→ **SOURCE DATA**
===============

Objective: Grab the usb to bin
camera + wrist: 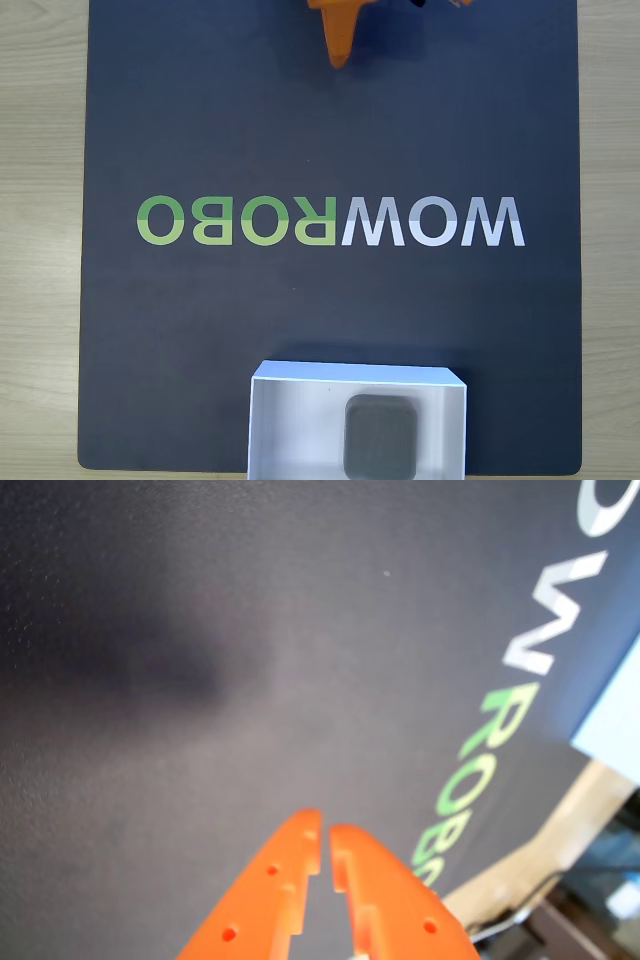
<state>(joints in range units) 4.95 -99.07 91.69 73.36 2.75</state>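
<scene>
One usb (pixel 380 436) sits in the bin (pixel 290 420), claw (pixel 325 840) pressed together, empty; we see nothing left but parking.

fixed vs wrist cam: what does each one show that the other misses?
Fixed view: the grey usb lying inside the white bin at the mat's bottom edge, and the full mirrored WOWROBO logo.

Wrist view: the gripper close up, its orange fingertips nearly touching and holding nothing, plus a blurred floor area beyond the mat's corner.

Both: the dark mat, part of the logo, the orange gripper, and pale wooden table at the mat's edge.
</scene>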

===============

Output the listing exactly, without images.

Objective: Grab the usb to bin
camera + wrist: 
<state>(joints in range units) 4.95 -99.07 91.69 73.36 2.75</state>
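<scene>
One usb (pixel 380 436) sits in the bin (pixel 290 420), claw (pixel 325 840) pressed together, empty; we see nothing left but parking.

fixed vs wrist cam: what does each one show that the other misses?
Fixed view: the grey usb lying inside the white bin at the mat's bottom edge, and the full mirrored WOWROBO logo.

Wrist view: the gripper close up, its orange fingertips nearly touching and holding nothing, plus a blurred floor area beyond the mat's corner.

Both: the dark mat, part of the logo, the orange gripper, and pale wooden table at the mat's edge.
</scene>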

That completes the exercise.